Taking the Time to Evaluate




Do you have enough spring in the sacrum? How's YOUR sacral nutation?

Yesterday I spent some time with PT friend Sandy and our "client" PTA friend Carla. Carla asked us to help elucidate some tricky, bothersome knee pain that has been bothering her on the bike lately. You should know that both Sandy and Carla are also kick-ass cyclists! Sandy is ramping up her training right now for a September IronMan triathlon.

I brought my Dartfish setup, as well as my small Sony still camera to get some video and pictures. Part of the evaluation inluded putting Carla on her bike on a trainer and really analyzing her movement--checking R vs L and slowing things down to 1/10 of the speed of normal video.

Sandy did the majority of the standing alignment, back/SI and flexibility assessments. We probably spent about 2 hours really teasing everything out--on and off the bike, but eventually came up with this laundry list of issues that need to be addressed. Sandy is an outstanding PT:

1. SI joint immobility
2. R medial hamstring inflexibility
3. R glute med weakness
4. R psoas weakness
5. B ITB tightness

Will addressing these issues fix the problem? We're not sure, but it is a start. But the main thing I want to emphasize here is the comprehensive nature of our approach to the problem. It took time. And the addition of some special technology allowed us to actually see the deficits we found in the manual evaluation in action on the bike. They were subtle--early heel drop on the downstroke, and very slight R femoral internal rotation between 11 & 3 0'clock in the pedal stroke. We were also able to show Carla the dramatic (to us) difference in her Thomas test position after only a few cues and some initial intervention.

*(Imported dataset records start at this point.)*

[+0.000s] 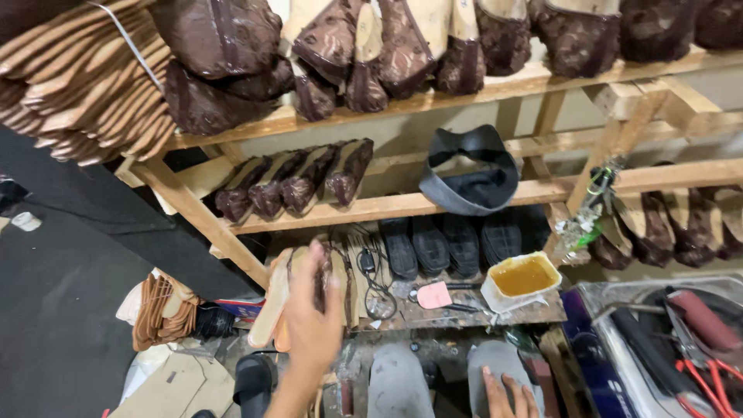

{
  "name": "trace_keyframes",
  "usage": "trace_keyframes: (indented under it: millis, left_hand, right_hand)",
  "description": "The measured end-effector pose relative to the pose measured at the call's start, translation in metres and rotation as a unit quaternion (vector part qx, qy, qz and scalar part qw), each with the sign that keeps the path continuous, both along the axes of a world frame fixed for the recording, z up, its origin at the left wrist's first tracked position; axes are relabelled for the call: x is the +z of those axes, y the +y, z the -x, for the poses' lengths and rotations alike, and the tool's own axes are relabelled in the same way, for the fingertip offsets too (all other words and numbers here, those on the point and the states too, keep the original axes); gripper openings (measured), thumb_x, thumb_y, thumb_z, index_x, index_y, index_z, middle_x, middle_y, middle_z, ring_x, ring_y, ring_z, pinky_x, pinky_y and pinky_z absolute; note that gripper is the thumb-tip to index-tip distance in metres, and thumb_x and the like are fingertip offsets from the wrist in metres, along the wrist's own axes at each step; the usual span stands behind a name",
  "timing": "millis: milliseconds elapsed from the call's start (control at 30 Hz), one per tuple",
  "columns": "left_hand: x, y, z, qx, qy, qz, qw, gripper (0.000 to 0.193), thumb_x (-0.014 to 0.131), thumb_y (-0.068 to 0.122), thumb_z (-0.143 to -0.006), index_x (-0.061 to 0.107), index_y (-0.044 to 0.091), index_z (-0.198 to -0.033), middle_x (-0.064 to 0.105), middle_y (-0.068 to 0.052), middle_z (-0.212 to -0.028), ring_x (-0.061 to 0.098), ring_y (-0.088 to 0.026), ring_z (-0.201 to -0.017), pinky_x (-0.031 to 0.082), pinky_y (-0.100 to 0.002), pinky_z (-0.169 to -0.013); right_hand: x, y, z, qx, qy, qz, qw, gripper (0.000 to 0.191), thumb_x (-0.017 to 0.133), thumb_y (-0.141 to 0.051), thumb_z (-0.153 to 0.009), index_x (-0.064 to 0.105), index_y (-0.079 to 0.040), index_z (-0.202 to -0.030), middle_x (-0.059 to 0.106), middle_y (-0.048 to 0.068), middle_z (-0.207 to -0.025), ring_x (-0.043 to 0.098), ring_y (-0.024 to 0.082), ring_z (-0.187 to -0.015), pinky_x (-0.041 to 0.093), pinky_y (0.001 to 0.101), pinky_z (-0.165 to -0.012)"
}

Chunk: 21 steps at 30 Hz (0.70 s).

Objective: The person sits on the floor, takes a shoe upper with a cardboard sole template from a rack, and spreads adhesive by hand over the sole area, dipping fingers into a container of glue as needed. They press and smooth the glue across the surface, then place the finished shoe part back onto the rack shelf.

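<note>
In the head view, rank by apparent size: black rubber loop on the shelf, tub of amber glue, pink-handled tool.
1. Black rubber loop
2. Tub of amber glue, though it sits nearer the camera
3. Pink-handled tool

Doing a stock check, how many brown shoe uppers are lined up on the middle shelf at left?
4, side by side on the middle wooden shelf: brown shoe uppers at and. Others may be hidden behind them.

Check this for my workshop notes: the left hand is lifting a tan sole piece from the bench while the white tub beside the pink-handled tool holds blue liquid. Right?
Not quite. In the head view the white tub holds amber liquid, not blue. The rest stands: the left hand has its grip on a tan sole piece, and the tub sits beside the pink-handled tool.
</note>
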State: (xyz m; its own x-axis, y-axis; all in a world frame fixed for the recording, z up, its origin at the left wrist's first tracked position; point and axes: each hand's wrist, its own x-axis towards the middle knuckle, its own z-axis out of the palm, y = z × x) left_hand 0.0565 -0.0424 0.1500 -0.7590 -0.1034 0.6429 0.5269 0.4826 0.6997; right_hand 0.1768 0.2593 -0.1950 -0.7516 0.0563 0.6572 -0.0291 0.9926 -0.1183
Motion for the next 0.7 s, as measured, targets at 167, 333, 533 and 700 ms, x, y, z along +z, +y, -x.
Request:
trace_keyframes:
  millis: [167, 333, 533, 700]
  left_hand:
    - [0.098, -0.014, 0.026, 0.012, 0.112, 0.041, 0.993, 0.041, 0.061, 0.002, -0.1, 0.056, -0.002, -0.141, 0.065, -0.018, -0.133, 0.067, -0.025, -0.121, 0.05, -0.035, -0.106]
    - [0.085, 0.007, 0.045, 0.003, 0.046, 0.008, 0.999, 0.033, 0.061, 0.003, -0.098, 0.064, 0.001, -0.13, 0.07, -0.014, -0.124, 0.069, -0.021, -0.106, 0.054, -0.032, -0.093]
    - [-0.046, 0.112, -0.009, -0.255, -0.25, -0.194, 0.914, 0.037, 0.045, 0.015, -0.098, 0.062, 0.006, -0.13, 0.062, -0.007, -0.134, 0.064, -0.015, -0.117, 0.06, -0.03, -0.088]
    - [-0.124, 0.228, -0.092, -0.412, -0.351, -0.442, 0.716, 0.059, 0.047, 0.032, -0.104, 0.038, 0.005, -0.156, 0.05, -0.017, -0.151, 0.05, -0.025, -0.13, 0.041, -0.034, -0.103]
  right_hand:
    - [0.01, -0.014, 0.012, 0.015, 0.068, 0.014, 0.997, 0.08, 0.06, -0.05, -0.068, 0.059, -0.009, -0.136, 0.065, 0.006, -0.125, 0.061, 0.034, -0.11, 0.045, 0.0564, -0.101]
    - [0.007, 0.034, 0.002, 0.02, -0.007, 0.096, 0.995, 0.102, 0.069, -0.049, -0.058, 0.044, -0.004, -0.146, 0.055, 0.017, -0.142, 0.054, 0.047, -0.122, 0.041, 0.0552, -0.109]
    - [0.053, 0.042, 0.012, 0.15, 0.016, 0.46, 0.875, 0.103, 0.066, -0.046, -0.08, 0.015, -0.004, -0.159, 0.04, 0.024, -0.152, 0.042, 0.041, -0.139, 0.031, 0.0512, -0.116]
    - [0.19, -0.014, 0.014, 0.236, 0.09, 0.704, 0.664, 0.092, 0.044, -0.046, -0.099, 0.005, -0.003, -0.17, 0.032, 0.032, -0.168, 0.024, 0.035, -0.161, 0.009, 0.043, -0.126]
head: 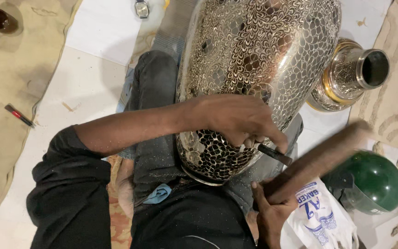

In the typical orthopedic physical therapy practice situation, Carla would NEVER receive this type of careful assessment. In fact, Sandy brought up the fact that a local St. Louis hospital- based PT department is now forcing therapists to see patients every 20 MINUTES! In our minds, this in not only untenable, but unethical.

It's not rocket science, but it is careful attention to detail combined with applied problem-solving. Time and patient listening to all of the information the patient can provide is paramount.